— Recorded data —
^^^^^^^^^^^^^^^^
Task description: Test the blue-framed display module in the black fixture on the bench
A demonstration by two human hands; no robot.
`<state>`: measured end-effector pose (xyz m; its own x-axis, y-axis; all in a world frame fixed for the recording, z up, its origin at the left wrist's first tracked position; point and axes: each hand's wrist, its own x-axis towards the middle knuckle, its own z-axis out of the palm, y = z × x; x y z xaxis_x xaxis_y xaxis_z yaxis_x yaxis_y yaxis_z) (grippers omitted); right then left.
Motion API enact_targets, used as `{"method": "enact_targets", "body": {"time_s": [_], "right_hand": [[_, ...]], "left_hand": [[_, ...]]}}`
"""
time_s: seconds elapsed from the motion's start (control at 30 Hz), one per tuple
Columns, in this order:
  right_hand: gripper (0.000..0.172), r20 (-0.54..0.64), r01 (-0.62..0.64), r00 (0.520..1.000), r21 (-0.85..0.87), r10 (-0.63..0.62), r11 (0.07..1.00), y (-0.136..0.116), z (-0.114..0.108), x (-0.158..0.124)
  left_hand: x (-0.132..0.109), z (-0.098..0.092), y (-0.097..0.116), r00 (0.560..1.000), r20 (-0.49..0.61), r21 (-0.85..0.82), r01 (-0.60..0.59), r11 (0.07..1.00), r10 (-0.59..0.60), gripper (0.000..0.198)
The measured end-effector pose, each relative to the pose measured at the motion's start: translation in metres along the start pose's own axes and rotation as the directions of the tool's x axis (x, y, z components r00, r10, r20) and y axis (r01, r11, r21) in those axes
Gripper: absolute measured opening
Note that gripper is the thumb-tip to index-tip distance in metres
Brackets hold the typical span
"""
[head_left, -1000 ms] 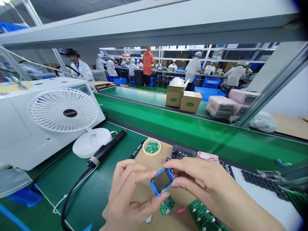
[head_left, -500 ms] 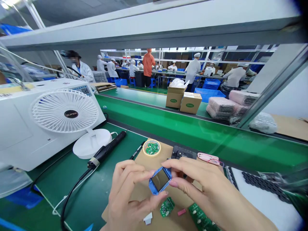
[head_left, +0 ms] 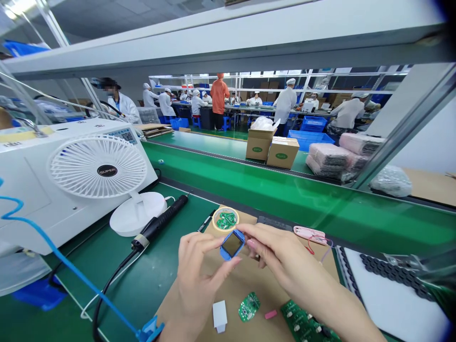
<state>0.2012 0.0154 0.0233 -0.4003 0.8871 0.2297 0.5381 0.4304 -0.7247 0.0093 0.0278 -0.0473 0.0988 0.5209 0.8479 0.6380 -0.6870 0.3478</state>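
Observation:
A small blue casing with a dark square screen (head_left: 232,244) is held up, tilted, above the cardboard sheet. My left hand (head_left: 199,266) pinches its left side and lower corner between forefinger and thumb. On the opposite side, my right hand (head_left: 276,249) grips it with fingertips; the other fingers are curled under and partly hidden. Below lie a small green circuit board (head_left: 249,307), a pink strip (head_left: 270,314) and a white block (head_left: 220,316). Larger green boards (head_left: 302,323) sit partly under my right forearm. A blue wrist strap (head_left: 149,330) is at my left wrist.
A tape ring (head_left: 225,219) containing small green boards stands behind my hands, near a black pen (head_left: 205,221). To the left are an electric screwdriver (head_left: 160,223) and a white fan (head_left: 99,166). A pink shell with wires (head_left: 309,234) lies right. Beyond runs a green conveyor (head_left: 199,166).
Both hands have moved up and slightly away from me with the blue casing. More of the white block shows, and the blue coiled cord and wrist strap have come into view at left.

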Motion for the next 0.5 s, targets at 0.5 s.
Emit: {"method": "enact_targets", "body": {"time_s": [0.5], "right_hand": [[0.042, 0.055, 0.004, 0.998, -0.058, -0.001, 0.998, 0.021, 0.011, 0.008]], "left_hand": [[-0.012, 0.014, -0.001, 0.995, 0.001, 0.095, 0.097, 0.991, -0.098, 0.015]]}}
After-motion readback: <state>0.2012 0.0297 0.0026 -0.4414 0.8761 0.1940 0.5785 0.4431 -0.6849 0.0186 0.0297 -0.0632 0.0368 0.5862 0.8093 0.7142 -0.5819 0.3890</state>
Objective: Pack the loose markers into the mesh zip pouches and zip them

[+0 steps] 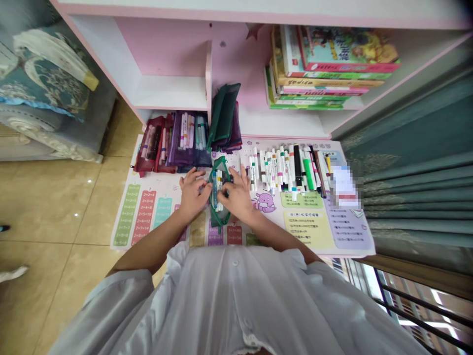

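Observation:
A green mesh zip pouch (220, 220) lies on the desk in front of me, its top parted, with several markers (219, 185) inside. My left hand (194, 195) grips its left edge with thumb and forefinger, the other fingers spread. On the opposite side, my right hand (238, 195) has thumb and forefinger closed at the pouch's right edge, beside the markers. Just right of that hand, a row of loose markers (273, 167) lies side by side, with a thick black marker (297, 165) and a green one (307, 170) among them.
Filled red pouches (151, 143) and a purple pouch (181, 140) lie at the back left. Folded dark green pouches (224, 116) lean by the shelf divider (209, 74). Books (325, 84) are stacked on the shelf. A blurred white item (345, 187) lies right; a curtain (417, 172) hangs beyond.

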`<state>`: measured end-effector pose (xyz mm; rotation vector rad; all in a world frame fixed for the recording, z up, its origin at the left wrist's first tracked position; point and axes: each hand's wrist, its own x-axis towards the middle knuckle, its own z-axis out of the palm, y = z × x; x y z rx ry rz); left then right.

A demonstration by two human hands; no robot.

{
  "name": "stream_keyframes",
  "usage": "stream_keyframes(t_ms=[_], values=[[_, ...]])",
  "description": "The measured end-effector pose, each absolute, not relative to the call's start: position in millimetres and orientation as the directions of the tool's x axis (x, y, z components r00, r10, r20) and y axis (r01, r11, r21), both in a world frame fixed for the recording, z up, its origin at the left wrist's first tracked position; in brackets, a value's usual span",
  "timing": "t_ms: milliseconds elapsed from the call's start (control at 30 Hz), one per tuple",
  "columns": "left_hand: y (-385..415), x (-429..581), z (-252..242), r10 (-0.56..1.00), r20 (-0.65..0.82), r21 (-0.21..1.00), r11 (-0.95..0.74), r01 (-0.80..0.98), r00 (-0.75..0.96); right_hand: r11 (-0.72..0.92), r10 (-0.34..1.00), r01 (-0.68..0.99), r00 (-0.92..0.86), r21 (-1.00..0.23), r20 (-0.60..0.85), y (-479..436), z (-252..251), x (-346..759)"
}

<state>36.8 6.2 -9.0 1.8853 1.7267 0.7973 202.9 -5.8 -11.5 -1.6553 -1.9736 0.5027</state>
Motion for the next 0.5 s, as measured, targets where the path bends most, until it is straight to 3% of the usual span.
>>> stream_keyframes(t_ms=[200,367,500], values=[[6.5,36.4,-11.8,0.992,0.120,0.677,-0.111,0.728,0.040,0.137,0.930,0.839,0.075,-0.527,0.361,12.5,-15.2,226.6],[6.2,37.0,-11.6,0.994,0.104,0.677,-0.099,0.729,0.038,-0.028,0.945,0.888,0.173,-0.458,0.277,30.4,-29.1,242.9],[6.5,37.0,-11.6,0.992,0.123,0.682,-0.110,0.723,0.034,-0.065,0.965,0.911,0.161,-0.407,0.206,35.8,-36.3,244.7]])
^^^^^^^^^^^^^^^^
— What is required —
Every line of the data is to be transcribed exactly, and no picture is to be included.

— Answer space —
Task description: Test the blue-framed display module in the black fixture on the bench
A demonstration by two human hands; no robot.
`<state>`: measured end-effector pose (xyz m; its own x-axis, y-axis; all in a world frame fixed for the recording, z up, its origin at the left wrist's first tracked position; point and axes: each hand's wrist, its own x-axis towards the middle knuckle, its own z-axis out of the palm, y = z × x; x y z xaxis_x xaxis_y xaxis_z yaxis_x yaxis_y yaxis_z) (grippers omitted); right then left.
Motion API enact_targets, used as `{"method": "enact_targets", "body": {"time_s": [_], "right_hand": [[_, ...]], "left_hand": [[_, ...]]}}`
"""
time_s: seconds elapsed from the motion's start (control at 30 Hz), one per tuple
Columns, in this order:
  right_hand: gripper (0.000..0.172), r20 (-0.54..0.64), r01 (-0.62..0.64), r00 (0.520..1.000), r21 (-0.85..0.87), r10 (-0.63..0.62), r11 (0.07..1.00), y (-0.136..0.116), z (-0.114..0.108), x (-0.158..0.124)
  left_hand: x (-0.132..0.109), z (-0.098..0.092), y (-0.097..0.116), r00 (0.560..1.000), r20 (-0.49..0.61), r21 (-0.85..0.82), r01 (-0.60..0.59), r11 (0.07..1.00), r10 (-0.59..0.60), gripper (0.000..0.198)
The measured end-effector pose, each relative to the pose measured at the motion's start: translation in metres along the start pose's own axes and rotation as the directions of the tool's x axis (x, y, z components r00, r10, r20) and y axis (r01, r11, r21) in those axes
Gripper: absolute measured opening
Note that gripper is the thumb-tip to index-tip distance in metres
Brackets hold the typical span
"""
[head_left, -1000 ms] 
[head_left, -500 ms] 
[head_left, +0 ms] 
<state>0.2012 0.0154 0.0233 -0.4003 0.8871 0.2297 0.5381 0.4304 -0.7247 0.0093 0.0278 -0.0473 0.0988 0.5209 0.8479 0.6380 -0.6870 0.3478</state>
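Observation:
A small blue casing with a dark square screen (head_left: 232,244) is held up, tilted, above the cardboard sheet. My left hand (head_left: 199,266) pinches its left side and lower corner between forefinger and thumb. On the opposite side, my right hand (head_left: 276,249) grips it with fingertips; the other fingers are curled under and partly hidden. Below lie a small green circuit board (head_left: 249,307), a pink strip (head_left: 270,314) and a white block (head_left: 220,316). Larger green boards (head_left: 302,323) sit partly under my right forearm. A blue wrist strap (head_left: 149,330) is at my left wrist.
A tape ring (head_left: 225,219) containing small green boards stands behind my hands, near a black pen (head_left: 205,221). To the left are an electric screwdriver (head_left: 160,223) and a white fan (head_left: 99,166). A pink shell with wires (head_left: 309,234) lies right. Beyond runs a green conveyor (head_left: 199,166).
Both hands have moved up and slightly away from me with the blue casing. More of the white block shows, and the blue coiled cord and wrist strap have come into view at left.
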
Motion for the next 0.5 s, targets at 0.5 s.
Emit: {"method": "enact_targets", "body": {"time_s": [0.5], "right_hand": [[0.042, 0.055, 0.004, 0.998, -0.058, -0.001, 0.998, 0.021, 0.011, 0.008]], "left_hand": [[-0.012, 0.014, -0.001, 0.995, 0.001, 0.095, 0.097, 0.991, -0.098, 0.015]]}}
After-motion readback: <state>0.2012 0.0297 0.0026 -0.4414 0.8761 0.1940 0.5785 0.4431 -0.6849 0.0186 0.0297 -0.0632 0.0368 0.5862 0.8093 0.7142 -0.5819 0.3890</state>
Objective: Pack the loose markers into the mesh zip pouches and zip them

[+0 steps] 

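Observation:
A green mesh zip pouch (220, 220) lies on the desk in front of me, its top parted, with several markers (219, 185) inside. My left hand (194, 195) grips its left edge with thumb and forefinger, the other fingers spread. On the opposite side, my right hand (238, 195) has thumb and forefinger closed at the pouch's right edge, beside the markers. Just right of that hand, a row of loose markers (273, 167) lies side by side, with a thick black marker (297, 165) and a green one (307, 170) among them.
Filled red pouches (151, 143) and a purple pouch (181, 140) lie at the back left. Folded dark green pouches (224, 116) lean by the shelf divider (209, 74). Books (325, 84) are stacked on the shelf. A blurred white item (345, 187) lies right; a curtain (417, 172) hangs beyond.
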
`<state>`: measured end-effector pose (xyz mm; rotation vector rad; all in a world frame fixed for the recording, z up, its origin at the left wrist's first tracked position; point and axes: each hand's wrist, its own x-axis towards the middle knuckle, its own z-axis out of the palm, y = z × x; x y z rx ry rz); left then right.

A demonstration by two human hands; no robot.

{
  "name": "stream_keyframes",
  "usage": "stream_keyframes(t_ms=[_], values=[[_, ...]])",
  "description": "The measured end-effector pose, each absolute, not relative to the call's start: position in millimetres and orientation as the directions of the tool's x axis (x, y, z components r00, r10, r20) and y axis (r01, r11, r21), both in a world frame fixed for the recording, z up, its origin at the left wrist's first tracked position; in brackets, a value's usual span",
  "timing": "t_ms: milliseconds elapsed from the call's start (control at 30 Hz), one per tuple",
  "columns": "left_hand: y (-385..415), x (-429..581), z (-252..242), r10 (-0.56..1.00), r20 (-0.65..0.82), r21 (-0.21..1.00), r11 (-0.95..0.74), r01 (-0.80..0.98), r00 (-0.75..0.96); right_hand: r11 (-0.72..0.92), r10 (-0.34..1.00), r01 (-0.68..0.99), r00 (-0.92..0.86), r21 (-1.00..0.23), r20 (-0.60..0.85), y (-479..436), z (-252..251), x (-346..759)"
}

<state>36.8 6.2 -9.0 1.8853 1.7267 0.7973 202.9 -5.8 -11.5 -1.6553 -1.9736 0.5027</state>
Motion for the next 0.5 s, as measured, targets where the path bends most, until it is straight to 3% of the usual span.
>>> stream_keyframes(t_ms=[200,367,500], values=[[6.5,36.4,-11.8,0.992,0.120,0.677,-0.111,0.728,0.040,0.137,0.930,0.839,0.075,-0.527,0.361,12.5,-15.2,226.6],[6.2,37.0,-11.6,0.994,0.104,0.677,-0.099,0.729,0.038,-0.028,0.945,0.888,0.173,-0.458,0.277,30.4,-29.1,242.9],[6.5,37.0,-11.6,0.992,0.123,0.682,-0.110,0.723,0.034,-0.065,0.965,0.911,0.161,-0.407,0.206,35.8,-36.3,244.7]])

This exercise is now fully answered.